### Data to process:
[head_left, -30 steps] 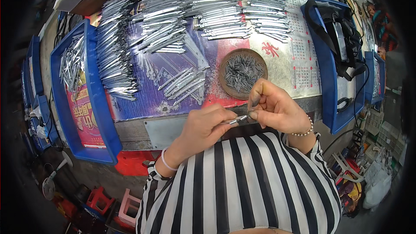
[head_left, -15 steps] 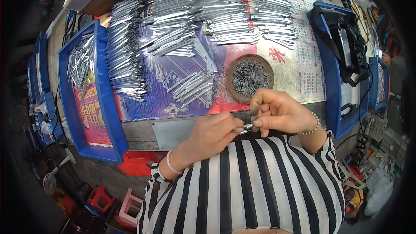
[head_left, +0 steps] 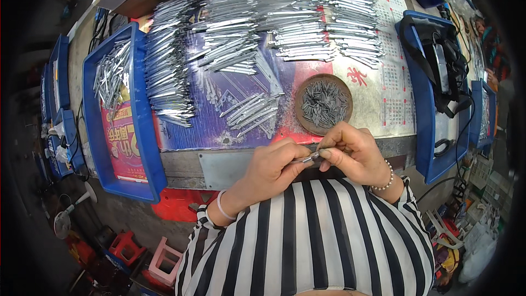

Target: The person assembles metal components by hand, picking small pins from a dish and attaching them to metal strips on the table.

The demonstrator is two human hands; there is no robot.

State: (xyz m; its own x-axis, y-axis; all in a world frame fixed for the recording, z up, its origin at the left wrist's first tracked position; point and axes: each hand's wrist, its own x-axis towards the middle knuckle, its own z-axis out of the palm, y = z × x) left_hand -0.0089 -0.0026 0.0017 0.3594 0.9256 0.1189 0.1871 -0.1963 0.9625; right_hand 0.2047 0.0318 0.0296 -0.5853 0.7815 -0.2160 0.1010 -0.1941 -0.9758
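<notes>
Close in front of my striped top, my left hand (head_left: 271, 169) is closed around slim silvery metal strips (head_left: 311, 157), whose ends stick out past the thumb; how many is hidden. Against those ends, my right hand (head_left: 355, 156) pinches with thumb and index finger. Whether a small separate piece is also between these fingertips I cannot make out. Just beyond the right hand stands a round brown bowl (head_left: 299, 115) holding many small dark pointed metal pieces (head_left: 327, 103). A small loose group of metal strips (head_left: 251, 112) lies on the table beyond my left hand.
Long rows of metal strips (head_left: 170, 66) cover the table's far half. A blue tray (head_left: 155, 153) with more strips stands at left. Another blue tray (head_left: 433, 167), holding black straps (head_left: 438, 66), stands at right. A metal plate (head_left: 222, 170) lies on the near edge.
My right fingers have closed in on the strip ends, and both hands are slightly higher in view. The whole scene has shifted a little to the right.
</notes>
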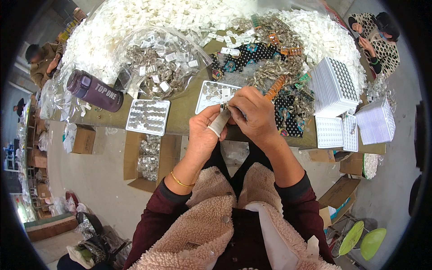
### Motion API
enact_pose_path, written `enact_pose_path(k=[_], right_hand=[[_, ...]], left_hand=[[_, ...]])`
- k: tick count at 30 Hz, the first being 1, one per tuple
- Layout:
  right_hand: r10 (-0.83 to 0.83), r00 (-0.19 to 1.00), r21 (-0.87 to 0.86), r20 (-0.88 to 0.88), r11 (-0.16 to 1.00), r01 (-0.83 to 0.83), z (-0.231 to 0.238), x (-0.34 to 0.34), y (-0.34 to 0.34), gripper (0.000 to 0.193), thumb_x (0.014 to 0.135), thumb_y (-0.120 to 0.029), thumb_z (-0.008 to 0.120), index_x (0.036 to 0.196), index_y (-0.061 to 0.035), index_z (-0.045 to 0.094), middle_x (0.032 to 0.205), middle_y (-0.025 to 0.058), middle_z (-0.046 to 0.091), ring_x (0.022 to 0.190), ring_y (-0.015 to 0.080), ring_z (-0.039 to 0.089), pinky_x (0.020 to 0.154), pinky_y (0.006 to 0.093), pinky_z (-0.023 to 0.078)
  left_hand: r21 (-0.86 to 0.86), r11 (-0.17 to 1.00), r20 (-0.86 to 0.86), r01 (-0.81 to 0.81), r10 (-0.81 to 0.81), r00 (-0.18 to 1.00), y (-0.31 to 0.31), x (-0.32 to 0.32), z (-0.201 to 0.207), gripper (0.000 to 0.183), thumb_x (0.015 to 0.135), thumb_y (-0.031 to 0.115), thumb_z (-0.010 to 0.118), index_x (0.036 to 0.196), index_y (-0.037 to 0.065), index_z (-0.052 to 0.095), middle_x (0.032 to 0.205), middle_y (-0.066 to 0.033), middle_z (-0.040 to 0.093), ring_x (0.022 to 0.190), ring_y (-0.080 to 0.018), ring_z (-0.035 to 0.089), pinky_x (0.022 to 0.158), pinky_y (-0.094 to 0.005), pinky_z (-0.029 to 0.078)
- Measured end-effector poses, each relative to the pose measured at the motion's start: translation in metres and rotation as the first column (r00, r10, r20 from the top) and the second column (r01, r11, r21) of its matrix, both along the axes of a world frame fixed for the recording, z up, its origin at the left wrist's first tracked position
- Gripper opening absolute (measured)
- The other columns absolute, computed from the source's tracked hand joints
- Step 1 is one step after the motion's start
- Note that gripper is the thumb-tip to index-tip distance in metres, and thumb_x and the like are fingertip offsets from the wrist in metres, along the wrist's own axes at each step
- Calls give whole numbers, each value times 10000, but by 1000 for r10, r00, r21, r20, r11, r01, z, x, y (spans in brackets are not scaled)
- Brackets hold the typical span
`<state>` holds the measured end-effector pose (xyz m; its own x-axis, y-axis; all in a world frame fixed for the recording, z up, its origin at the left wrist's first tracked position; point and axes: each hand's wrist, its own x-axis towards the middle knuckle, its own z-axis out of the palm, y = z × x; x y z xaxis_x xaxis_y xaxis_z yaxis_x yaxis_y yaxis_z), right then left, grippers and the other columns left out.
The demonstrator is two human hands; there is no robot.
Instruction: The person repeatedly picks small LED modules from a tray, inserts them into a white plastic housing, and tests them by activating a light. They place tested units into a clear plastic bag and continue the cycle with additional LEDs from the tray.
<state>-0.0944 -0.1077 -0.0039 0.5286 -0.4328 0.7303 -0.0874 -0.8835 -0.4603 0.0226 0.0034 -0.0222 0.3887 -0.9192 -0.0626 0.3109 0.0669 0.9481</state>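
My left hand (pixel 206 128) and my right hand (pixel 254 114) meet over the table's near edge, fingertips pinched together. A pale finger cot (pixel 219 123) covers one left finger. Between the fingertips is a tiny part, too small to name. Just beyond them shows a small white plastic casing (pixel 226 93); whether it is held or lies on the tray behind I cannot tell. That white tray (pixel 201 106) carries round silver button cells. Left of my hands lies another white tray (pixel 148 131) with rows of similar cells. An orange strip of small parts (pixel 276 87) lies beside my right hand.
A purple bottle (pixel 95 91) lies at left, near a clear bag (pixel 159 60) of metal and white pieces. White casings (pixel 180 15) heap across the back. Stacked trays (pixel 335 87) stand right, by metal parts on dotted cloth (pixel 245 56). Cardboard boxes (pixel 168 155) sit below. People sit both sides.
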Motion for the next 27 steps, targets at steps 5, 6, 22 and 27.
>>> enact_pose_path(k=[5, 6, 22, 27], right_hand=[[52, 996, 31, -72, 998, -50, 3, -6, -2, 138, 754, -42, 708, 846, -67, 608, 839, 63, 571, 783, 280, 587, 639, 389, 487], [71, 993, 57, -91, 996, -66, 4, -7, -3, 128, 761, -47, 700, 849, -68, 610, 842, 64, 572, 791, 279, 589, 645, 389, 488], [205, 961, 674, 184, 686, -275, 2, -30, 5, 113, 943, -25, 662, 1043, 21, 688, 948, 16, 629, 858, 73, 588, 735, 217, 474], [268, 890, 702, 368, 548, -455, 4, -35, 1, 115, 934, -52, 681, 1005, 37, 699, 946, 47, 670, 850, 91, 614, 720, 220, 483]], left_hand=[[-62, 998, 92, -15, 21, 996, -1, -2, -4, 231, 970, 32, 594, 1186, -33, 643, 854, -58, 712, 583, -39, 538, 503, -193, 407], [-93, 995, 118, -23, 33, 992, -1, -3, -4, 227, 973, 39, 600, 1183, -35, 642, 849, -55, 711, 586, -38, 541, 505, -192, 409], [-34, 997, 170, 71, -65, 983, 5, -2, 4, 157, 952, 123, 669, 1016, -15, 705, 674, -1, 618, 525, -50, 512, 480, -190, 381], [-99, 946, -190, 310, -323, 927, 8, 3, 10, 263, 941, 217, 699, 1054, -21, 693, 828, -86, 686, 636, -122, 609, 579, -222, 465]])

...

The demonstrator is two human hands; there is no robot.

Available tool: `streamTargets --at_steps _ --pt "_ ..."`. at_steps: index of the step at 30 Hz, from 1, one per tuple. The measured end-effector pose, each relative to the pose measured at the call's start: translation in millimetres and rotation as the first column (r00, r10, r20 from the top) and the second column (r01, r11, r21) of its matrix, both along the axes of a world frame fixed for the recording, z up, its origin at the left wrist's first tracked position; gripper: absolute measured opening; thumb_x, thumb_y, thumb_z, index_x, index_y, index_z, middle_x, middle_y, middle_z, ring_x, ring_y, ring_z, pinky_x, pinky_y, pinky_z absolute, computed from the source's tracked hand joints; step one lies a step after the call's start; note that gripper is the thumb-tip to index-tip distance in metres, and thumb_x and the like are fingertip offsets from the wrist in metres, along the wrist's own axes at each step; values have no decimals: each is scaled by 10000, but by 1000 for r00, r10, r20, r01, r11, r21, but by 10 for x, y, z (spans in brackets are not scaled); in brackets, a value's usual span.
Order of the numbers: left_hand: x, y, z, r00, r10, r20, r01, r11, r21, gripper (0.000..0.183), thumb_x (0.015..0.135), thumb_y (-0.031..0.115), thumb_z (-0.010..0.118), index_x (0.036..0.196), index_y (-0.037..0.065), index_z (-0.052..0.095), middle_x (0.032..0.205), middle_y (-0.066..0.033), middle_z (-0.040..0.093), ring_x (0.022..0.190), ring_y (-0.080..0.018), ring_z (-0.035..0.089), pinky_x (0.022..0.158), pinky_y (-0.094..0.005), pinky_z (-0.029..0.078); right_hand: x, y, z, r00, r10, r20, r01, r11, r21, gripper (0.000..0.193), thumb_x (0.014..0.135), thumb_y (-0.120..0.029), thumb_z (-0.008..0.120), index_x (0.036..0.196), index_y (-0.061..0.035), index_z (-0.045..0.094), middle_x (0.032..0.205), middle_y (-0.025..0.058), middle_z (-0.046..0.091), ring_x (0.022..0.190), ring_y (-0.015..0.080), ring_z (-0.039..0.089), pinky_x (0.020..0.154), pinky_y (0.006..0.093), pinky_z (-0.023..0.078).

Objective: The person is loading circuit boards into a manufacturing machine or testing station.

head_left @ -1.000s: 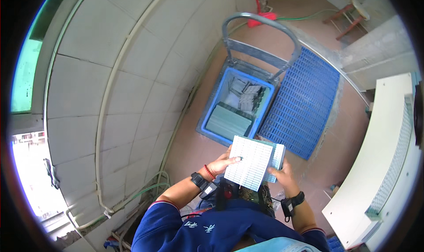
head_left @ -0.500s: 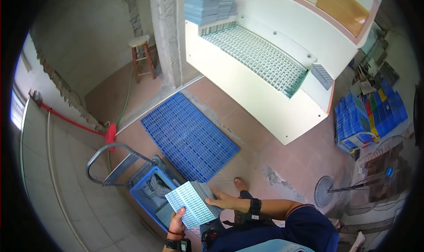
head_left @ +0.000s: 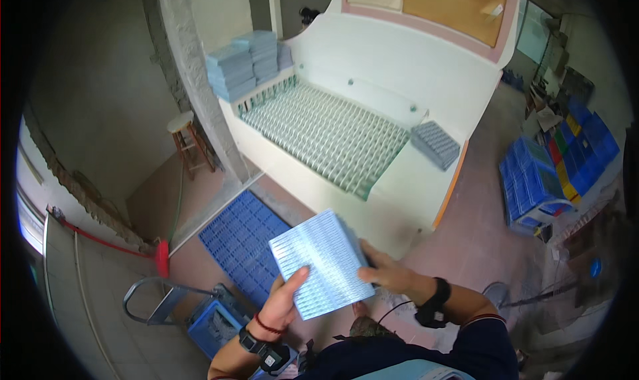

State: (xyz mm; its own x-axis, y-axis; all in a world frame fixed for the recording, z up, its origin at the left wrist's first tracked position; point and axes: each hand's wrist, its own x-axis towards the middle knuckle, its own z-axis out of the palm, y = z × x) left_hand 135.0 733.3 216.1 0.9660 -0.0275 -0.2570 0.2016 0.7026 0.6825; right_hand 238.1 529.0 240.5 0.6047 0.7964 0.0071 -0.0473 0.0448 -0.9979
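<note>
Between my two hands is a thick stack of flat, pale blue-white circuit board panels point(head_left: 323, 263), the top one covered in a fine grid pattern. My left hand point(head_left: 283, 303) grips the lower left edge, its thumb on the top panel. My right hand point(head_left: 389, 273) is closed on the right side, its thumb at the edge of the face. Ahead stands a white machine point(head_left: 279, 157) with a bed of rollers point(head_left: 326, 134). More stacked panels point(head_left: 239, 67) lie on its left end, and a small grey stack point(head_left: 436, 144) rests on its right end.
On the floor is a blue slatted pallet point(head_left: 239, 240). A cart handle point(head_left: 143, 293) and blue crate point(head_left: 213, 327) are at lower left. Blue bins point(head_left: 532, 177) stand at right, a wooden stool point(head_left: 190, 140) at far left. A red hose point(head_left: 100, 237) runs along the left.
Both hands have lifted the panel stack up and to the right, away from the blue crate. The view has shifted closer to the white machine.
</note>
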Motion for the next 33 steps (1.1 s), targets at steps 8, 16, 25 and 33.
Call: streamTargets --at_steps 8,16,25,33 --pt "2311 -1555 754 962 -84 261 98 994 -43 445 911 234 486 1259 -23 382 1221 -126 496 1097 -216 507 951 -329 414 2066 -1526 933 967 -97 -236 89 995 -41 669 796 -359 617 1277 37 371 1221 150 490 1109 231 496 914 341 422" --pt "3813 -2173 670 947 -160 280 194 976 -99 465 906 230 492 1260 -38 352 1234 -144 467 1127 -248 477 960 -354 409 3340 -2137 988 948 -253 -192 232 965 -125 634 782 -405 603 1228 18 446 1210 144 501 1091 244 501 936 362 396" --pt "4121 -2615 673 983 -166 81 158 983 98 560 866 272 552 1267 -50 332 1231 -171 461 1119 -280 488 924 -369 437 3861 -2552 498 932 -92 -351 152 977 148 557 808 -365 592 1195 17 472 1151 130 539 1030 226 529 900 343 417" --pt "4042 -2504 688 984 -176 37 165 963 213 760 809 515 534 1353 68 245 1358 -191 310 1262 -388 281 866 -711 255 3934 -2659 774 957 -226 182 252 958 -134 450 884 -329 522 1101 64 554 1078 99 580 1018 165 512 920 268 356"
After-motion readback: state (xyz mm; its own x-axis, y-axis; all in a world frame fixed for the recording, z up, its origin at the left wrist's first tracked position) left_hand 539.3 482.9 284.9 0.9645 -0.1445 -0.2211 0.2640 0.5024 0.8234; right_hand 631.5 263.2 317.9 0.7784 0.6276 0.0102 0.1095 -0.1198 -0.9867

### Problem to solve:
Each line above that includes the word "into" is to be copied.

### Response to the task:
Instruction: The person repeatedly picks small LED modules from a tray, inserts them into a white plastic housing, and tests them by activating a light. They place tested units into a clear plastic bag and continue the cycle with additional LEDs from the tray.
Objective: The person is loading circuit boards into a manufacturing machine or testing station.

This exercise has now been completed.